Contributors: Steven J Baskauf (Vanderbilt University Heard Libraries), Matthew Blissett (GBIF), Douglas Boyer (Duke University)
Creator: TDWG Audubon Core Maintenance Group
Bibliographic citation: Audubon Core Maintenance Group. 2020. Controlled Vocabulary for Dublin Core format: List of Terms. Biodiversity Information Standards (TDWG). http://rs.tdwg.org/ac/doc/format/2020-10-13
This document includes terms intended to be used as a controlled value for Dublin Core terms dc:format
and dcterms:format
, which are borrowed by Audubon Core.
1.1 Status of the content of this document
Section 1 is informative (non-normative).

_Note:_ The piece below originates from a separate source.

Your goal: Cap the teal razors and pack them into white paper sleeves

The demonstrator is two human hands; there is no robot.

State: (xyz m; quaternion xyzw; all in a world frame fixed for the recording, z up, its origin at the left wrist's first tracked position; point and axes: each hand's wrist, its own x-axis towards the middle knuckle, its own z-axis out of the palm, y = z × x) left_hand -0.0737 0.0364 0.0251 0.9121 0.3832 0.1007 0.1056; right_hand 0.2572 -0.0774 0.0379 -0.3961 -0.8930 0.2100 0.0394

Section 2 is normative except as noted.
Section 3 is informative.
In Section 4, the values of the Term IRI
, Definition
, and Controlled value
are normative. The value of Usage
(if it exists for a given term) is normative. The values of Has broader concept
and Has exact match
are normative. The values of Term Name
are non-normative, although one can expect that the namespace abbreviation prefix is one commonly used for the term namespace. Label
and the values of all other properties are non-normative.
1.2 RFC 2119 key words
The key words “MUST”, “MUST NOT”, “REQUIRED”, “SHALL”, “SHALL NOT”, “SHOULD”, “SHOULD NOT”, “RECOMMENDED”, “MAY”, and “OPTIONAL” in this document are to be interpreted as described in RFC 2119.
2 Use of Terms
2.1 Relationship of value types to property terms
In accordance with the Audubon Core Term List document, unabbreviated term IRIs MUST be used as values of the property dcterms:format
. Controlled value strings SHOULD be used as values of the property dc:format
.
2.2 Relationship between concepts and concept schemes
The entry for the property dc:format
in the Audubon Core term list document specifies that three kinds of string values are RECOMMENDED: Internet Media Types (MIME types), special string values for physical media, or commonly used file extensions. This controlled vocabulary defines two SKOS concept schemes, a concept scheme for media types and physical media (the first two kinds of values specified for dc:type
) and a concept scheme for file extensions (the last recommended kind of value). Because the Internet Assigned Numbers Authority (IANA) maintains a registry of media types and Audubon Core maintains a controlled list of physical media types, using values from the media types and physical media concept scheme is RECOMMENDED over the file extensions concept scheme.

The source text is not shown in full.